Madani Rana, Karastergiou Kalypso, Ogston Nicola C, Miheisi Nazar, Bhome Rahul, Haloob Nora, Tan Garry D, Karpe Fredrik, Malone-Lee James, Hashemi Majid, Jahangiri Marjan, Mohamed-Ali Vidya
Centre for Clinical Pharmacology, Div. of Medicine, University College London, 5 University St., London, UK WC1 6JJ.
Am J Physiol Endocrinol Metab. 2009 Jun;296(6):E1262-8. doi: 10.1152/ajpendo.90511.2008. Epub 2009 Feb 24.

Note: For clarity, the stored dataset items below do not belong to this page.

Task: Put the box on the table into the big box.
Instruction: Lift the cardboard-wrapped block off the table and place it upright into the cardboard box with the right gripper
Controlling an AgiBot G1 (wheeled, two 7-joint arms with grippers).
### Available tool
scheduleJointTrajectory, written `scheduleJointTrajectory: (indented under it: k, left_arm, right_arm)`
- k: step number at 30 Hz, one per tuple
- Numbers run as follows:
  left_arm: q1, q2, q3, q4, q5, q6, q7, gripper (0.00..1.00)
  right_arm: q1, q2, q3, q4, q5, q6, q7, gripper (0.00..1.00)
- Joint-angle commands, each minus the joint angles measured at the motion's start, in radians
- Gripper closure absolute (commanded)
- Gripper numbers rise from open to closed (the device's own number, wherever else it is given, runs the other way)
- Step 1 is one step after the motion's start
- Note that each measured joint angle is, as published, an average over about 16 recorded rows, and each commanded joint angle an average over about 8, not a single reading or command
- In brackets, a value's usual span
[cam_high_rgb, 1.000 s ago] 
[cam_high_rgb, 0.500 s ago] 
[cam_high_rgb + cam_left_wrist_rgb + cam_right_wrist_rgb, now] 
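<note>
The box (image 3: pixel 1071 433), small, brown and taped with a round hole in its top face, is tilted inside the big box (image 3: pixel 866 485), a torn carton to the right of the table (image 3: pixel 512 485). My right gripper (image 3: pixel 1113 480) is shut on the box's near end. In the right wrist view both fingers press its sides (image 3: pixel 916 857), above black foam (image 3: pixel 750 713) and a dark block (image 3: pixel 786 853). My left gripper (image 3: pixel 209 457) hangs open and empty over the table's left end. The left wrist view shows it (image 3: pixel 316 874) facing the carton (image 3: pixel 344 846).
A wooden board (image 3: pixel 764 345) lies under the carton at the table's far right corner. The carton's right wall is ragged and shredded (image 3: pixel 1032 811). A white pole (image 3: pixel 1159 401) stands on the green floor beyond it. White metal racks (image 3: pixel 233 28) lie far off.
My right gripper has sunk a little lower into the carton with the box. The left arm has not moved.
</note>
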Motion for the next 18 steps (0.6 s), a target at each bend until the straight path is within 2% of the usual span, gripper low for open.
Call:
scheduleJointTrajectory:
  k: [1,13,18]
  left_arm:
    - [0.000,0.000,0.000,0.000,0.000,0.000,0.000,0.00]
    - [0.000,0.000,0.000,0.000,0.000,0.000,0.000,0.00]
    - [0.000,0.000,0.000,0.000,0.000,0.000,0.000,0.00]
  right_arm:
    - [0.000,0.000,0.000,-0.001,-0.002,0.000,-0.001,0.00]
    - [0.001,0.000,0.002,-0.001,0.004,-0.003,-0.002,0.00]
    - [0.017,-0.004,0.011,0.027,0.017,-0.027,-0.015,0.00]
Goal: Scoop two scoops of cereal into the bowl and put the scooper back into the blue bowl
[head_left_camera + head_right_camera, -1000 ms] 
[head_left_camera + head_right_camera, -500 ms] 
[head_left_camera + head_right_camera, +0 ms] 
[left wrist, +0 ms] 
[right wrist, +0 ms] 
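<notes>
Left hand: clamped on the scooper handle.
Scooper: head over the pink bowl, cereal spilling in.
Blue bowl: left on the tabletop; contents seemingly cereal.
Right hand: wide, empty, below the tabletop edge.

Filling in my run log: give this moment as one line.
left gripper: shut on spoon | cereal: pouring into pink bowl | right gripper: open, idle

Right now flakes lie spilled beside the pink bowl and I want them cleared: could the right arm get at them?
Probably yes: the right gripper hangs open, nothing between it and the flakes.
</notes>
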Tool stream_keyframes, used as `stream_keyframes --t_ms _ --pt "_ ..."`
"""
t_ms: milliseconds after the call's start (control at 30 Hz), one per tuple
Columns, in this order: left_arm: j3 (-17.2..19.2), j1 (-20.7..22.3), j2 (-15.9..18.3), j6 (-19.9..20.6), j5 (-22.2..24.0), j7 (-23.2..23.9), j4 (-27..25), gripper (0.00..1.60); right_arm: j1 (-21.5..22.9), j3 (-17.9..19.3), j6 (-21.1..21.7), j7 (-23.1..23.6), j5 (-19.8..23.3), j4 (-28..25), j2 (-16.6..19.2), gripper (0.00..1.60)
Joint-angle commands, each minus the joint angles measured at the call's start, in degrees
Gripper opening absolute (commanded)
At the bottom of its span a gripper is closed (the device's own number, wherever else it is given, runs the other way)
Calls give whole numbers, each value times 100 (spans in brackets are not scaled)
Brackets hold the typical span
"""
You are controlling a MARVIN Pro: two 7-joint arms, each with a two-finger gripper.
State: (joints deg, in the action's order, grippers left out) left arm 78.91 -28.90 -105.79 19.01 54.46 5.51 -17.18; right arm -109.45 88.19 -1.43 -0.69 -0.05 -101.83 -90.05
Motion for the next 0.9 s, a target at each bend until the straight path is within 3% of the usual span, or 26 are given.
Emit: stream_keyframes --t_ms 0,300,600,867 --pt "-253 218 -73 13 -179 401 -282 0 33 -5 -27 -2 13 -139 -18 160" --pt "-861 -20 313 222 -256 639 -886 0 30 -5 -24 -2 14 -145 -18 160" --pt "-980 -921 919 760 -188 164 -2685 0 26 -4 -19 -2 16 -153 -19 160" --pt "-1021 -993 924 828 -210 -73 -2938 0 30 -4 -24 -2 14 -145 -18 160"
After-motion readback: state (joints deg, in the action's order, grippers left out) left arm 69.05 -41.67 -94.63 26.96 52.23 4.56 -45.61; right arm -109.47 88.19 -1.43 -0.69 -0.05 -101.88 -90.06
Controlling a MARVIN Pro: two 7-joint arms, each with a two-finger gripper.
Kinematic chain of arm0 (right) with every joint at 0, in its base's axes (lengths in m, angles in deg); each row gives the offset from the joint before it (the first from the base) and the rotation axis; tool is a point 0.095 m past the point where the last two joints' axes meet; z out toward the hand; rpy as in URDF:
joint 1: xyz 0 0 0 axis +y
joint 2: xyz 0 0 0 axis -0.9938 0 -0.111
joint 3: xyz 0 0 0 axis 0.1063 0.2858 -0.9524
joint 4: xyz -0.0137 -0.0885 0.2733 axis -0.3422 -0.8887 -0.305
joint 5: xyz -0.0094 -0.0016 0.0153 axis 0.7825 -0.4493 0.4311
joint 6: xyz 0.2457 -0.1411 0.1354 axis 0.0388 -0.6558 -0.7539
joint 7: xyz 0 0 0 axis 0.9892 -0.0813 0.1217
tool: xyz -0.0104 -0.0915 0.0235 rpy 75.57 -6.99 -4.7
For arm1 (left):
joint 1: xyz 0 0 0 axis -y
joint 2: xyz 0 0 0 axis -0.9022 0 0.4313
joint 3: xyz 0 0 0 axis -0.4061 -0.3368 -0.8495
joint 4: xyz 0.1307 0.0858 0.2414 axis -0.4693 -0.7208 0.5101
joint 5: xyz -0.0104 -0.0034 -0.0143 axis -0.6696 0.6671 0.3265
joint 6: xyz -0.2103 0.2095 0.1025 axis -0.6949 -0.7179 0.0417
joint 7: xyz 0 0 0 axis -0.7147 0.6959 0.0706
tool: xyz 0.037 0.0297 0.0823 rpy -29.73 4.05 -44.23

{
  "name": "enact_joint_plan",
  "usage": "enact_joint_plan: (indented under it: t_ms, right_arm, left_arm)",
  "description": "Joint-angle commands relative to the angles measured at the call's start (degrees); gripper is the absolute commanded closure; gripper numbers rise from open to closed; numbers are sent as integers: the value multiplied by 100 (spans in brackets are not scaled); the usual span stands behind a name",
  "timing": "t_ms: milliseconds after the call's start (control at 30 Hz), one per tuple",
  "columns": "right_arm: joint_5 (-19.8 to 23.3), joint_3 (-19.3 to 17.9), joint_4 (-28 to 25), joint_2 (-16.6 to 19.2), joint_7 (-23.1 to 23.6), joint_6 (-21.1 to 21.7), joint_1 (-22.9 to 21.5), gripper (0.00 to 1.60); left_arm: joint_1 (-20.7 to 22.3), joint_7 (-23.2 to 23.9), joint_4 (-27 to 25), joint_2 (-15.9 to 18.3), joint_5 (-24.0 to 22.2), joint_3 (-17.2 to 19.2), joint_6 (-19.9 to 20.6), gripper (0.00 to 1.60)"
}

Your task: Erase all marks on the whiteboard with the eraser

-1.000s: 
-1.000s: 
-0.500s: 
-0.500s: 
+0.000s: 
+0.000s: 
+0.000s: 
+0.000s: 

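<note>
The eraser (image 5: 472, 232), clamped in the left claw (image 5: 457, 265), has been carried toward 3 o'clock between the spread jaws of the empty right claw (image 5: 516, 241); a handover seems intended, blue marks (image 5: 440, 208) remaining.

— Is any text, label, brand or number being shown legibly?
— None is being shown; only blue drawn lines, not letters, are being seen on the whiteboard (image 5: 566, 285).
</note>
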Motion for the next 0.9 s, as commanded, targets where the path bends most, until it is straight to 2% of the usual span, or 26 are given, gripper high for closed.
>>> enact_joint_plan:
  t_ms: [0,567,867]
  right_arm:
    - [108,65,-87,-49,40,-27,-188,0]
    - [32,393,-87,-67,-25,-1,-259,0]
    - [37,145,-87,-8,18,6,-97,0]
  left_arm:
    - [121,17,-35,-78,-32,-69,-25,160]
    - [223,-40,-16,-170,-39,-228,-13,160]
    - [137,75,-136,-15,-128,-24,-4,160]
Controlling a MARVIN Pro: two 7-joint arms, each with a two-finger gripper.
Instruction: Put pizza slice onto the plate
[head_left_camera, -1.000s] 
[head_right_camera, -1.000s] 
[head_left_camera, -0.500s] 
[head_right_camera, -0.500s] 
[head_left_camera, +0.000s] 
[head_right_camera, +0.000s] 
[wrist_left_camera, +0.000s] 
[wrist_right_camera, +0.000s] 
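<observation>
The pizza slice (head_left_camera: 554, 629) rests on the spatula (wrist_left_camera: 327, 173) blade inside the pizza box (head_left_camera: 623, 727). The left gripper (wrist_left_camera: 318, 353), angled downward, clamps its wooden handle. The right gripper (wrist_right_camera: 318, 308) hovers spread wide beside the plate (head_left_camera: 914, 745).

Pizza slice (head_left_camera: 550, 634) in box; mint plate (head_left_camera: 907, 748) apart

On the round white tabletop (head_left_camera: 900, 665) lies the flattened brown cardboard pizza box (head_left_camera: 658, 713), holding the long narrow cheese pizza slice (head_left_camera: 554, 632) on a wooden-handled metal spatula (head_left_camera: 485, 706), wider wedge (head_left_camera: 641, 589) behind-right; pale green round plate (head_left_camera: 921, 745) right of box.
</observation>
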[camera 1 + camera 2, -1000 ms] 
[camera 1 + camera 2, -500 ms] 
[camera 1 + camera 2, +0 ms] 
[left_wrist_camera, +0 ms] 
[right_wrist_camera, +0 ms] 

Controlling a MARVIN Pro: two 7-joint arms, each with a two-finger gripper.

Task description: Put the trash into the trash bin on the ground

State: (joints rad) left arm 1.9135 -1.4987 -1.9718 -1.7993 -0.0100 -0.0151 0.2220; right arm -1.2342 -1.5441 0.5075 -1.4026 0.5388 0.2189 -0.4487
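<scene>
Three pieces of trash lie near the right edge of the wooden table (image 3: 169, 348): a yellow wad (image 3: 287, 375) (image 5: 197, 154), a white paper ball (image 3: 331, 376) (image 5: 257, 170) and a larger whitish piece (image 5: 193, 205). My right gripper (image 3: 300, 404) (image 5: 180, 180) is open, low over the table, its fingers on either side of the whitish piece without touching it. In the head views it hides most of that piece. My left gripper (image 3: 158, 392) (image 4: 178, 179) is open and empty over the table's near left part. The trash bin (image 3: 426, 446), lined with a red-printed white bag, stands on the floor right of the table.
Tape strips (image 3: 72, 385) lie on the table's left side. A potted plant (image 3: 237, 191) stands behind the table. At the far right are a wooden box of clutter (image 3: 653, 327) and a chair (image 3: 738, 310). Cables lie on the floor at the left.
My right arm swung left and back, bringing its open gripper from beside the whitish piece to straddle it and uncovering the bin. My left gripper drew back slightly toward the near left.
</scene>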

Obesity is associated with elevated inflammatory signals from various adipose tissue depots. This study aimed to evaluate release of regulated on activation, normal T cell expressed and secreted (RANTES) by human adipose tissue in vivo and ex vivo, in reference to monocyte chemoattractant protein-1 (MCP-1) and interleukin-6 (IL-6) release. Arteriovenous differences of RANTES, MCP-1, and IL-6 were studied in vivo across the abdominal subcutaneous adipose tissue in healthy Caucasian subjects with a wide range of adiposity. Systemic levels and ex vivo RANTES release were studied in abdominal subcutaneous, gastric fat pad, and omental adipose tissue from morbidly obese bariatric surgery patients and in thoracic subcutaneous and epicardial adipose tissue from cardiac surgery patients without coronary artery disease. Arteriovenous studies confirmed in vivo RANTES and IL-6 release in adipose tissue of lean and obese subjects and release of MCP-1 in obesity. However, in vivo release of MCP-1 and RANTES, but not IL-6, was lower than circulating levels. Ex vivo release of RANTES was greater from the gastric fat pad compared with omental (P = 0.01) and subcutaneous (P = 0.001) tissue. Epicardial adipose tissue released less RANTES than thoracic subcutaneous adipose tissue in lean (P = 0.04) but not obese subjects. Indexes of obesity correlated with epicardial RANTES but not with systemic RANTES or its release from other depots. In conclusion, RANTES is released by human subcutaneous adipose tissue in vivo and in varying amounts by other depots ex vivo. While it appears unlikely that the adipose organ contributes significantly to circulating levels, local implications of this chemokine deserve further investigation.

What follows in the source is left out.